On the Ukraine crisis, it is a fundamental misperception that China supports Russia. China’s close ties with Russia are bilateral, meaning they don’t target a third party. It’s also unrealistic – even irresponsible – to expect China to bring an end to what is essentially a European war. Considering the root cause of the conflict, its long-term political settlement will arguably depend on how Europe will accommodate Russia in its future security architecture, as well as to what extent NATO could learn from its past mistakes. These fundamental issues have nothing to do with China. In terms of creating conditions for mediating a ceasefire, there might be some room for Europe-China cooperation, but that would require Europe to maintain a workable relationship with China.
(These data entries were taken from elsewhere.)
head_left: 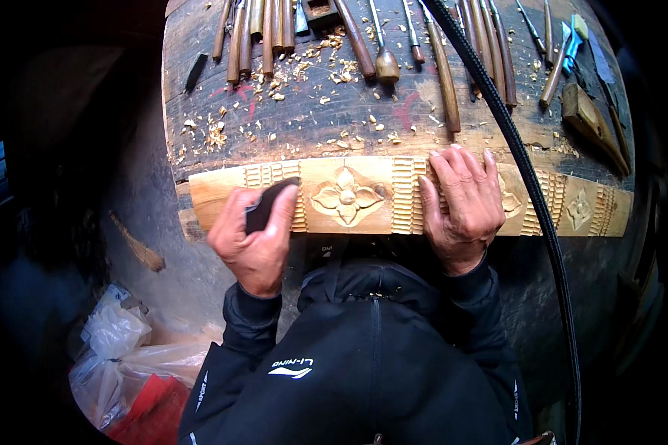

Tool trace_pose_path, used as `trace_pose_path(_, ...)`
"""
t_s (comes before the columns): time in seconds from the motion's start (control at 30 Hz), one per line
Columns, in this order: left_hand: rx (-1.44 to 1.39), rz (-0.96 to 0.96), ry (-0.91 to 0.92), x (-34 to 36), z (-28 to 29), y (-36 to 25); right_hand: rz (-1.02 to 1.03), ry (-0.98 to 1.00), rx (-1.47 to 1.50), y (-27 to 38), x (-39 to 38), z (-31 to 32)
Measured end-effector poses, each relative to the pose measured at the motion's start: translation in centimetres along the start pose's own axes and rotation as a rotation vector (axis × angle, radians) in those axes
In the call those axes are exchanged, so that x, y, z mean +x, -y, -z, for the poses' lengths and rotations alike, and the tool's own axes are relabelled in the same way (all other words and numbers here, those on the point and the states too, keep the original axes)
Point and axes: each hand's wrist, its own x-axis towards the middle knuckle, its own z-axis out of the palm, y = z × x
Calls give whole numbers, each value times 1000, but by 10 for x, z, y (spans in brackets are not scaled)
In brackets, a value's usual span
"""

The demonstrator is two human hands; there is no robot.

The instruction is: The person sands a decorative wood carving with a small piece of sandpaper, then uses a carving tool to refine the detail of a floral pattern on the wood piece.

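Your dark round workbench point(289, 126) fills the upper part of the view. It is littered with pale wood chips point(274, 78), and a row of wooden-handled carving tools point(267, 30) lies along its far side. A black braided cable point(531, 185) runs down across its right half and over the work.

Along the near edge lies the long carved wooden panel point(393, 194). It carries a flower relief point(346, 196) in the middle, with ribbed bands on either side.

Your right hand point(462, 200) lies flat on the panel just right of the flower. Its fingers are spread and pressing down, and it holds nothing.

Your left hand point(256, 230) is curled around a small dark pad point(269, 204), probably folded abrasive paper, though the view is too blurred to be sure. It presses the pad against the ribbed band left of the flower.

Only your right palm seems to be holding the panel down, so a hard stroke could push it off the near edge. The cable crosses the panel on the right and could snag your sleeve and drag across the carving. If you press too heavily, the pad could round off the crisp ribs beneath it. Loose chips caught under the pad could scratch the surface.
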Motion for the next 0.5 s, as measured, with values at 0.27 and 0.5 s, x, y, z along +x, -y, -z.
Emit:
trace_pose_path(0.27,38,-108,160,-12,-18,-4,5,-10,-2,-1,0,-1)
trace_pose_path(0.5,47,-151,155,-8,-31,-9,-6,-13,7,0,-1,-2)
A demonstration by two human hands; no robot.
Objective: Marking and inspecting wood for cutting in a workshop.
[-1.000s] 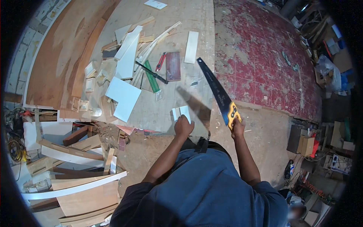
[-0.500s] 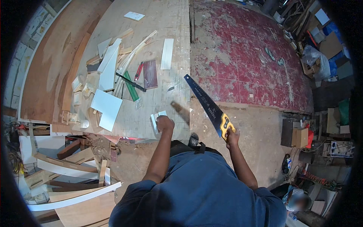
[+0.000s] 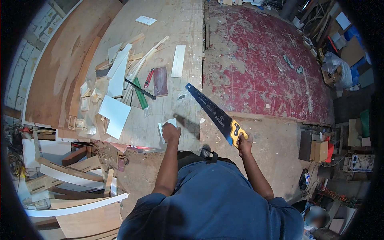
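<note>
My right hand [image 3: 245, 145] is closed round the yellow handle of a handsaw [image 3: 212, 114]. The saw's dark blade slants up and left, its tip over the worktable's right edge. At the table's near side, my left hand [image 3: 171, 132] grips a small white board piece [image 3: 161, 131]. Fingers hide much of that piece, and whether it is one part or two I cannot tell. Beyond this hand lie a green strip [image 3: 140, 94], a black slender tool [image 3: 140, 89], a red utility knife [image 3: 148, 78] and a brown rectangular board [image 3: 160, 81].
The wooden worktable [image 3: 188, 44] carries white offcuts [image 3: 115, 114], thin wood strips [image 3: 150, 54] and a long brown panel [image 3: 60, 72]. Below left is a pile of boards [image 3: 72, 176]. Right of the table stretches a worn red floor [image 3: 248, 56], with cardboard boxes [image 3: 319, 148] farther right.
The saw's blade has swung leftward, bringing its tip over the table edge. My left hand, still on the white piece, has shifted slightly left. The whole view has moved a little.
</note>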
It’s certainly not helpful when the EU slaps sanctions on Chinese companies for alleged war links.
Driven by its own strategic calculation, the United States is eager for Europe to take a more aggressive stance against China on issues ranging from trade to geopolitics. Before European policymakers ponder whether they should align with the US, they need to think about another question: Is the US still a reliable partner of Europe?
There is no doubt that the transatlantic relationship soured significantly when Donald Trump was in office. Joe Biden has made some nice gestures about US-Europe solidarity, but on the other hand, many of his policies are “America first” in nature. It’s no secret that Biden’s Inflation Reduction Act has lured investments to the US at Europe’s cost. And now, Europe is faced with the likely prospect of Trump making a comeback in the US presidential race in November. A deep worry is palpable, with Trump’s recent NATO comment stoking plenty of jitter across European capitals. Regardless of who will be the next US president, it is questionable whether an era of a strong transatlantic relationship will ever come back.
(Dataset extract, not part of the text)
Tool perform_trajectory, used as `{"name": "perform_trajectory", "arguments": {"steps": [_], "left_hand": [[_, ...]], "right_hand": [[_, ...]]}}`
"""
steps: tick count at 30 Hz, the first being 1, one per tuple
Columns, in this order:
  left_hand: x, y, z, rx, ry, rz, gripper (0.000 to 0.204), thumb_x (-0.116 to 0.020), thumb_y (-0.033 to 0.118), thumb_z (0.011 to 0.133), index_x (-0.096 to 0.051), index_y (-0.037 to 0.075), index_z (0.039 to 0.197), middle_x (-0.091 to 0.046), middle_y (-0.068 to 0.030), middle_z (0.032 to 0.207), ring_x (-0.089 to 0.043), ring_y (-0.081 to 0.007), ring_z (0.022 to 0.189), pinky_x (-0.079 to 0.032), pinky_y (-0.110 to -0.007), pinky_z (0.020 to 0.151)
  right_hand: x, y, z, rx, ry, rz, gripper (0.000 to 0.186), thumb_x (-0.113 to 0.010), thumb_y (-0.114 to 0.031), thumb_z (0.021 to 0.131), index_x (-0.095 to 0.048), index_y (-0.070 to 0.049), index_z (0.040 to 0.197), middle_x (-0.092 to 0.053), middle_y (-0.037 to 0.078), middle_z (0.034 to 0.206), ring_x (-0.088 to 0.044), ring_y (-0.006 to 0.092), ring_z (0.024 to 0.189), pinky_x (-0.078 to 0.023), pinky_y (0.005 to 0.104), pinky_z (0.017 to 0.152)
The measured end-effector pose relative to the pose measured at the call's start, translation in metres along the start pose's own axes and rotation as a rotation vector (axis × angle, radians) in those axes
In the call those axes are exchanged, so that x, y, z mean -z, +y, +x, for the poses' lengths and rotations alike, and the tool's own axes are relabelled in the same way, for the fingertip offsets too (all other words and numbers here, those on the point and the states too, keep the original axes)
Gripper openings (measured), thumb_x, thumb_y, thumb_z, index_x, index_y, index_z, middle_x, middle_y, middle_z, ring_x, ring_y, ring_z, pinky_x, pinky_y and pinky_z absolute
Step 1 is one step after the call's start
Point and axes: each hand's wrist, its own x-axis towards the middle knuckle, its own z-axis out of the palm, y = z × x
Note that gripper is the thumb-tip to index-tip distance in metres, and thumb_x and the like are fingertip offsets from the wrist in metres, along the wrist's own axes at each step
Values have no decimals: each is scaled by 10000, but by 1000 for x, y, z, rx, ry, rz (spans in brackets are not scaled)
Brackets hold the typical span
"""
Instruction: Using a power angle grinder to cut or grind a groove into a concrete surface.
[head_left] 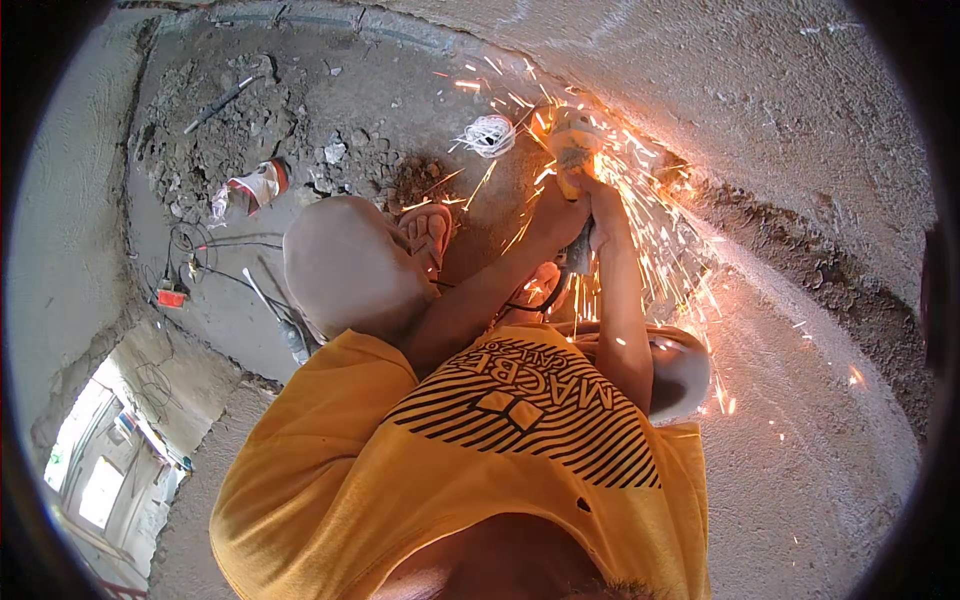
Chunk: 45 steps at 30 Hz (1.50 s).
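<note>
Both of my hands are closed around an angle grinder (574, 155), held in front of me low against the rough wall (760, 90). My left hand (560, 212) wraps round it near the yellow head, and my right hand (602, 205) is beside it on the right. The grinder's dark body (580, 252) hangs down below the hands, with a black cord curving off it. Bright orange sparks spray from the head down along the wall and past my right forearm. Glare hides the disc and the exact spot it touches.
A bundle of white wire (488, 135) lies just left of the grinder. Broken rubble (345, 150), a metal rod (218, 105), a torn white container (258, 188) and a red electrical box (171, 294) with loose wires are further left. A rough groove (800, 235) runs along the wall's foot.
</note>
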Motion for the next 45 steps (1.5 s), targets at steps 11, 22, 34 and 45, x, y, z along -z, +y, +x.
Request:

In contrast, stability is a major strength in China’s policymaking mechanism. China views Europe as a key player in a multipolar world. China pursues a relationship with Europe that neither targets any third party nor is subject to interference by any third party. These mentalities have remained unchanged for a long time. In fact, that China pursues a stable EU policy is a point that President Xi Jinping made in person in an April 2023 meeting with his French counterpart Emmanuel Macron. Around two weeks after the Russia-Ukraine conflict broke out, Wang Yi made it clear in a high-profile press conference that the war wouldn’t change how China views its ties with Europe.
Therefore, there is no reason why Europe should take a more hawkish line against a partner that is a source of stability simply because doing so is the wish of a traditional ally that is no longer so reliable. This should be an awareness held by any European politician with a real sense of “strategic autonomy”.
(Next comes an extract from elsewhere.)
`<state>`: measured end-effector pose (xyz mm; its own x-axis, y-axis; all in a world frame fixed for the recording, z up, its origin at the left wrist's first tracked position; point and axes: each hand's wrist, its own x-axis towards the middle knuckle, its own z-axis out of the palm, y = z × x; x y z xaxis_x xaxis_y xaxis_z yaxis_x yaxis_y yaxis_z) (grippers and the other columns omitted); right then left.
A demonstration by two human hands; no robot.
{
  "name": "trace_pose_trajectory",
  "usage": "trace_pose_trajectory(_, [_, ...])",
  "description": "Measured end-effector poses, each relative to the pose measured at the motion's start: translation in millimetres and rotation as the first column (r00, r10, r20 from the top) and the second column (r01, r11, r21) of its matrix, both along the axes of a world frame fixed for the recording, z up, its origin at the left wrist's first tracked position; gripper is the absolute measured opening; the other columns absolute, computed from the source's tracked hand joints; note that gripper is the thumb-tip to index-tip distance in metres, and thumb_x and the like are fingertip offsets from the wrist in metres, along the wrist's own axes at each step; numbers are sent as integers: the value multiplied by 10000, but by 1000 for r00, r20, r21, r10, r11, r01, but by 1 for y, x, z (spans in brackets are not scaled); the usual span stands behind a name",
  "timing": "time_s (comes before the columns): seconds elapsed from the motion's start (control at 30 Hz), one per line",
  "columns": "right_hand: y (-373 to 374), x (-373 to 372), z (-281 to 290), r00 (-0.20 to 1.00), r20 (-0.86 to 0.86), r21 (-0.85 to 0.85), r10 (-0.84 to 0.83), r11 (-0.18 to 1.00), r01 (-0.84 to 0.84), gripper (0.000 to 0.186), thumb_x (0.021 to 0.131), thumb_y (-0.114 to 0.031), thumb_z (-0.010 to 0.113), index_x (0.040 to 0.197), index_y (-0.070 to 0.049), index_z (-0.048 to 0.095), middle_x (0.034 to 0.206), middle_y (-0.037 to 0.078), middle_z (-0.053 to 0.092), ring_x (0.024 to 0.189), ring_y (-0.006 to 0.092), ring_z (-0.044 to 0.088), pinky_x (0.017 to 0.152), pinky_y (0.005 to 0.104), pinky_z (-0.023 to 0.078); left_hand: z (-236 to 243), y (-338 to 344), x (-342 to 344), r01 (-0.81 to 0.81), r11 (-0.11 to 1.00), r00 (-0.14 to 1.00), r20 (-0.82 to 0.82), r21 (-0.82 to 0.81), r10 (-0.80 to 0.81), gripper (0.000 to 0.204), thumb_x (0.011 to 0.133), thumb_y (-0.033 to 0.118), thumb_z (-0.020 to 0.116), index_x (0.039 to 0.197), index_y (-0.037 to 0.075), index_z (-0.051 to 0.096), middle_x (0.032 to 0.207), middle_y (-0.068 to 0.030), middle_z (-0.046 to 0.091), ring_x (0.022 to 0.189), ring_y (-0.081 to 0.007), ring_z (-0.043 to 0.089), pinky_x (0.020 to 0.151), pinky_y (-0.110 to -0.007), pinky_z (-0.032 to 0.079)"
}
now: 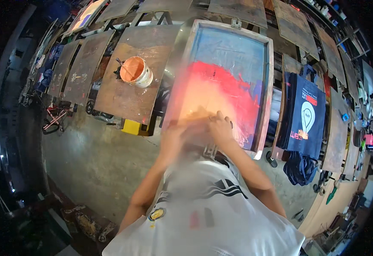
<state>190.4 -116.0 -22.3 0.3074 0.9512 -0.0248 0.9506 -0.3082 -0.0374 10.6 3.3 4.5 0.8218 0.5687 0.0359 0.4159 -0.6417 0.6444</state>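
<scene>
Red lettering (310, 103) marks the navy bag (316, 121) beside the screen (233, 49) under both hands (221, 129).

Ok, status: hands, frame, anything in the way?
Left hand, right hand at near end of frame; grip unclear. Red and orange paint over part of the blue screen. No obstruction visible; bucket stands apart, left.

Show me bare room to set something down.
Bare: the brown board, between paint bucket and near edge, and beyond the bucket. Crowded: the framed screen, with paint, left hand and right hand; right of it, dark bags.
</scene>
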Motion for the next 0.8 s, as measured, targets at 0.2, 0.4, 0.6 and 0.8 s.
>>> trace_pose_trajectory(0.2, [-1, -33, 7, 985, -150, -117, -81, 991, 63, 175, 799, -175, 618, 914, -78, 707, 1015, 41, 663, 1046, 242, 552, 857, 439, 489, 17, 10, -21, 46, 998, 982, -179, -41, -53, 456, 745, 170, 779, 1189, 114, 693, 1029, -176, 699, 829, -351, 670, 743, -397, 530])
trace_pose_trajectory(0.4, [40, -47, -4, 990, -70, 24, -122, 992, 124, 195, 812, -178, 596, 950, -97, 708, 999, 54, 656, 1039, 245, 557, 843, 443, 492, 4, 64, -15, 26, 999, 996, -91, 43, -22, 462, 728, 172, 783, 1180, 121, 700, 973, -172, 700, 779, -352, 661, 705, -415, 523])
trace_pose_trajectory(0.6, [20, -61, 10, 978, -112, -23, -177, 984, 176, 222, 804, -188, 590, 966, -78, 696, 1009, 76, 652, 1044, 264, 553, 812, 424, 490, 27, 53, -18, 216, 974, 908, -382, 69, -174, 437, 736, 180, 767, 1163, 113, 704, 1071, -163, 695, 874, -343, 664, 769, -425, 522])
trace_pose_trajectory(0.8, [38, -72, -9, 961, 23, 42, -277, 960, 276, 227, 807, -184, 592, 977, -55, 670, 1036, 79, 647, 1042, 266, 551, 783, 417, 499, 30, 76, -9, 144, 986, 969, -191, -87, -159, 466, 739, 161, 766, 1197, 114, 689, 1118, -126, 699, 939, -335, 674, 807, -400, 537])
Last but not least, the word “value” is sometimes used as a tool when a country attempts to seek support – real or rhetorical – from others in taking unfriendly moves against the countries it doesn’t like. The Biden administration’s so-called “value-based diplomacy” is a good example. In reality, however, there are shared values between most countries. It is no exception between China and Europe. For instance, both have benefited from free trade.
The “Cold-war mentality” is something that China constantly warns against on the international stage. Judging from surveys by the European Council on Foreign Relations, there are many more average Europeans who want to stay out of the new Cold War than those who don’t. A stable relationship with China could help Europe better defend those shared values when they are under threat.